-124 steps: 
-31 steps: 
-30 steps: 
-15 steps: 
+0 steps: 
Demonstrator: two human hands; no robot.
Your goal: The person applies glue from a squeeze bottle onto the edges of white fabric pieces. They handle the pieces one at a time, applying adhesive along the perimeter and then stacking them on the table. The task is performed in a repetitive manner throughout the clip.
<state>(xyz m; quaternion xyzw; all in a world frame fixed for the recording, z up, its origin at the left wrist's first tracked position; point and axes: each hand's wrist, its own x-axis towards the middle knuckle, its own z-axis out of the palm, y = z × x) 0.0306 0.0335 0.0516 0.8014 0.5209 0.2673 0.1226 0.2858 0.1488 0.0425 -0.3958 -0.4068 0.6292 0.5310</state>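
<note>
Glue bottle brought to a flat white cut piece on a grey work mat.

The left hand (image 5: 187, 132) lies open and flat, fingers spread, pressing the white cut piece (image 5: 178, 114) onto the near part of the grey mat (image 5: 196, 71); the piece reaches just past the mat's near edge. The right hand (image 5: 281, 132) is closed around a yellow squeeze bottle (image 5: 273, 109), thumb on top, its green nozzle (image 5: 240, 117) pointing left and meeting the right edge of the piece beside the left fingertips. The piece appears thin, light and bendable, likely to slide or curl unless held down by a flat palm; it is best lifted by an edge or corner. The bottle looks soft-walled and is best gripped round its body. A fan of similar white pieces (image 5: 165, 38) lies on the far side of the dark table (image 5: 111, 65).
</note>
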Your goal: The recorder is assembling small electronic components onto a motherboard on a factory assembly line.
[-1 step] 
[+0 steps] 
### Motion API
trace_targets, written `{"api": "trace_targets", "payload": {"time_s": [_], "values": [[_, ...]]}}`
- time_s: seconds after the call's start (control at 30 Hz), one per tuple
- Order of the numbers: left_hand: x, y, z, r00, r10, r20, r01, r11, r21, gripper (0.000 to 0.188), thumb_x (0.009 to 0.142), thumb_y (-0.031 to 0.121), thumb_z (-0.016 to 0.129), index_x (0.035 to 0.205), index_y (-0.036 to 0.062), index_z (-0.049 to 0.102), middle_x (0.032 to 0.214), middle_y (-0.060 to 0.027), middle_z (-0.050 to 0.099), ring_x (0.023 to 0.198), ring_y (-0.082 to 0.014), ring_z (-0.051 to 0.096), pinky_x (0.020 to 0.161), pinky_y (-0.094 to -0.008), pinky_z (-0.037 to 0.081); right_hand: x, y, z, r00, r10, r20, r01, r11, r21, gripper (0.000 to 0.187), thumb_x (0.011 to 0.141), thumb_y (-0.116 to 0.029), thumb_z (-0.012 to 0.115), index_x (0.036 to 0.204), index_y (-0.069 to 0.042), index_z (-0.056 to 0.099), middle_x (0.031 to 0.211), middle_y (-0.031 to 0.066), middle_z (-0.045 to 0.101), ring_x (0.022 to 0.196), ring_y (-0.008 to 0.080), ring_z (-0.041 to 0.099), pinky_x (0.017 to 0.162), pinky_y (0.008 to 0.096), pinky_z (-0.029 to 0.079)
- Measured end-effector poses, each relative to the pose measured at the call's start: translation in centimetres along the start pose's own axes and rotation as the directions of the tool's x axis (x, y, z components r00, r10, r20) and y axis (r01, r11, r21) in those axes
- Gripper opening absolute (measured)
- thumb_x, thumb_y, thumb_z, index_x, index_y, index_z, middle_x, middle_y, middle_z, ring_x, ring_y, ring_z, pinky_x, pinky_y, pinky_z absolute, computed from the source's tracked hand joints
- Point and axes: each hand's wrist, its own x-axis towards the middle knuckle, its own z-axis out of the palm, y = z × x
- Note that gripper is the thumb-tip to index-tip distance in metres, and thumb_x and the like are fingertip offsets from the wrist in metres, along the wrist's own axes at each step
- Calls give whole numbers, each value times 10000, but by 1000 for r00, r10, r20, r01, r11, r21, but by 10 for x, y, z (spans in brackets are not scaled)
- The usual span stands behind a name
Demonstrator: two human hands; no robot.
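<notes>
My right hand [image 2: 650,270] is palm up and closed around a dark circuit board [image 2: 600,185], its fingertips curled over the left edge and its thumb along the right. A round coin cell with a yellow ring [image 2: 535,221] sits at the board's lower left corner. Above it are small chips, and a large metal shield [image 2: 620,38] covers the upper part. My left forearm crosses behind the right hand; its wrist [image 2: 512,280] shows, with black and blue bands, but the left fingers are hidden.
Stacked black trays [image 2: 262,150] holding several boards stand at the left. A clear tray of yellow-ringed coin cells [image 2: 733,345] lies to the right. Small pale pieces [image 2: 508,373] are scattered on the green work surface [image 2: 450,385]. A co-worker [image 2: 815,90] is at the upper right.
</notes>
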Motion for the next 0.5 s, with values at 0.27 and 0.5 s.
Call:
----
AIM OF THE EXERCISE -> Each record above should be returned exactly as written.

RESULT FOR THIS EXERCISE ->
-124 steps: 
-31 steps: 
-30 steps: 
-15 steps: 
+0 steps: 
Demonstrator: two human hands; no robot.
Your goal: The person applies glue from a squeeze bottle onto the edges of white fabric pieces. They handle the pieces one at a time, applying adhesive along the perimeter and then stacking them on the table. The task is performed in a repetitive manner throughout the clip.
<state>(xyz m; quaternion xyzw; all in a world frame fixed for the recording, z up, its origin at the left wrist's first tracked position; point and axes: each hand's wrist, its own x-axis towards the middle knuckle, its own z-axis out of the palm, y = z × x) 0.0306 0.0335 0.0516 0.8014 0.5209 0.2673 0.1226 0.2858 0.1488 0.0425 -0.3958 -0.4068 0.6292 0.5310</state>
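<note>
Glue bottle brought to a flat white cut piece on a grey work mat.

The left hand (image 5: 187, 132) lies open and flat, fingers spread, pressing the white cut piece (image 5: 178, 114) onto the near part of the grey mat (image 5: 196, 71); the piece reaches just past the mat's near edge. The right hand (image 5: 281, 132) is closed around a yellow squeeze bottle (image 5: 273, 109), thumb on top, its green nozzle (image 5: 240, 117) pointing left and meeting the right edge of the piece beside the left fingertips. The piece appears thin, light and bendable, likely to slide or curl unless held down by a flat palm; it is best lifted by an edge or corner. The bottle looks soft-walled and is best gripped round its body. A fan of similar white pieces (image 5: 165, 38) lies on the far side of the dark table (image 5: 111, 65).
</note>
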Your goal: The recorder is assembling small electronic components onto a motherboard on a factory assembly line.
[-1 step] 
[+0 steps] 
### Motion API
trace_targets, written `{"api": "trace_targets", "payload": {"time_s": [_], "values": [[_, ...]]}}`
- time_s: seconds after the call's start (control at 30 Hz), one per tuple
- Order of the numbers: left_hand: x, y, z, r00, r10, r20, r01, r11, r21, gripper (0.000 to 0.188), thumb_x (0.009 to 0.142), thumb_y (-0.031 to 0.121), thumb_z (-0.016 to 0.129), index_x (0.035 to 0.205), index_y (-0.036 to 0.062), index_z (-0.049 to 0.102), middle_x (0.032 to 0.214), middle_y (-0.060 to 0.027), middle_z (-0.050 to 0.099), ring_x (0.023 to 0.198), ring_y (-0.082 to 0.014), ring_z (-0.051 to 0.096), pinky_x (0.020 to 0.161), pinky_y (-0.094 to -0.008), pinky_z (-0.037 to 0.081); right_hand: x, y, z, r00, r10, r20, r01, r11, r21, gripper (0.000 to 0.187), thumb_x (0.011 to 0.141), thumb_y (-0.116 to 0.029), thumb_z (-0.012 to 0.115), index_x (0.036 to 0.204), index_y (-0.069 to 0.042), index_z (-0.056 to 0.099), middle_x (0.031 to 0.211), middle_y (-0.031 to 0.066), middle_z (-0.045 to 0.101), ring_x (0.022 to 0.196), ring_y (-0.008 to 0.080), ring_z (-0.041 to 0.099), pinky_x (0.017 to 0.162), pinky_y (0.008 to 0.096), pinky_z (-0.029 to 0.079)
- Measured end-effector poses, each relative to the pose measured at the call's start: translation in centimetres along the start pose's own axes and rotation as the directions of the tool's x axis (x, y, z components r00, r10, r20) and y axis (r01, r11, r21) in those axes
- Gripper opening absolute (measured)
- thumb_x, thumb_y, thumb_z, index_x, index_y, index_z, middle_x, middle_y, middle_z, ring_x, ring_y, ring_z, pinky_x, pinky_y, pinky_z absolute, computed from the source's tracked hand joints
- Point and axes: each hand's wrist, its own x-axis towards the middle knuckle, its own z-axis out of the palm, y = z × x
- Note that gripper is the thumb-tip to index-tip distance in metres, and thumb_x and the like are fingertip offsets from the wrist in metres, along the wrist's own axes at each step
- Calls give whole numbers, each value times 10000, but by 1000 for r00, r10, r20, r01, r11, r21, but by 10 for x, y, z (spans in brackets are not scaled)
- The usual span stands behind a name
Demonstrator: two human hands; no robot.
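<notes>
My right hand [image 2: 650,270] is palm up and closed around a dark circuit board [image 2: 600,185], its fingertips curled over the left edge and its thumb along the right. A round coin cell with a yellow ring [image 2: 535,221] sits at the board's lower left corner. Above it are small chips, and a large metal shield [image 2: 620,38] covers the upper part. My left forearm crosses behind the right hand; its wrist [image 2: 512,280] shows, with black and blue bands, but the left fingers are hidden.
Stacked black trays [image 2: 262,150] holding several boards stand at the left. A clear tray of yellow-ringed coin cells [image 2: 733,345] lies to the right. Small pale pieces [image 2: 508,373] are scattered on the green work surface [image 2: 450,385]. A co-worker [image 2: 815,90] is at the upper right.
</notes>
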Motion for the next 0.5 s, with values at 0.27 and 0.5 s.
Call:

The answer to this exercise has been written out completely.